We began as a mineral.
We emerged into plant life,
And into the animal state,
And then into being human,
And always we have forgotten our former states,
Except in early spring when we
Slightly recall being green again.

That's how a young person turns toward a teacher.
That's how a baby leans toward the breast, Without knowing the secret of its desire, Yet turning instinctively.

Humankind is being led along an evolving course,
Through this migration of intelligences,
And though we seem to be sleeping,
There is an inner wakefulness that directs the dream,
And that will eventually startle us back
To the truth of who we are.

RUMI, 13th century

Science has enjoyed no greater triumph than the discovery of evolution. In showing that the universe unfolded from a tiny seed and gave rise to life and humankind, it has found a truth that unites the discoveries of many fields, including astronomy, physics, geology, biology, paleontology, anthropology, and psychology. And in making this discovery, science has provided a unifying context for the transcendent abilities described in this book. The human longing and capacity for a greater life is an emerging part of the evolution story.

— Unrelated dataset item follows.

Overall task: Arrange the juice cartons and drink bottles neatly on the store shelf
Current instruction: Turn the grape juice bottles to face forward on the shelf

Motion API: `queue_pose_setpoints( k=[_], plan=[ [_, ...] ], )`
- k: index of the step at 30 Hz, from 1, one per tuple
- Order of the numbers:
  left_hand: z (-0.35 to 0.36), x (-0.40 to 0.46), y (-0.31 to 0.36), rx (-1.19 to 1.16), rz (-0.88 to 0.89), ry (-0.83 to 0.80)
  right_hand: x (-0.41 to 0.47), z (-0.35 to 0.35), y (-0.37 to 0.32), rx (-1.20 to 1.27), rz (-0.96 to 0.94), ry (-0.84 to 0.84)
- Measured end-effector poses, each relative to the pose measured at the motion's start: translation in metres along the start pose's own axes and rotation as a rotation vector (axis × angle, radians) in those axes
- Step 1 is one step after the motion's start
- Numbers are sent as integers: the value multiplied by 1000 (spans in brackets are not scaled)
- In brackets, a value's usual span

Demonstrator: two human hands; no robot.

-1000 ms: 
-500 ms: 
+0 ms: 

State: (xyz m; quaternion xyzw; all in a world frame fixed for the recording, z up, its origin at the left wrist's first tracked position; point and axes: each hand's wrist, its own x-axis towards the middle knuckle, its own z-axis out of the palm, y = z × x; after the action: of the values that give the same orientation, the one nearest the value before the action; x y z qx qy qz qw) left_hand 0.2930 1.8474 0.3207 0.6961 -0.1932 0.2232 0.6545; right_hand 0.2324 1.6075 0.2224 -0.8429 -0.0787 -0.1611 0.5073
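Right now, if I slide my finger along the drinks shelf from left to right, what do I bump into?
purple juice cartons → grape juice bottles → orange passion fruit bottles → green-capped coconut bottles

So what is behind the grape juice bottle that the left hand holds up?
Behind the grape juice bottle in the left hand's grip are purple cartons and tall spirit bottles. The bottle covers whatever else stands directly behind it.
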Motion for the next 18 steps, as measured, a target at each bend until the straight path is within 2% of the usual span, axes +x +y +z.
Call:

That story goes something like this:

Some fifteen billion years ago, from a mysterious something no larger than a single atom, our universe exploded into existence and within a second was millions of miles across. Try to picture it: enough energy to form our entire cosmos racing outward at ever-accelerating speed, blossoming with light, and coalescing to form successive generations of stars that create ever more complex elements. It is an image that stretches our mind to its limits: The energy in that first seed gave rise to this entire universe, now trillions upon trillions of miles across with stars and galaxies too numerous to count. Step by step, for some ten billion years, it set the stage for evolution to take a great leap forward. A new kind of existence would emerge on Earth.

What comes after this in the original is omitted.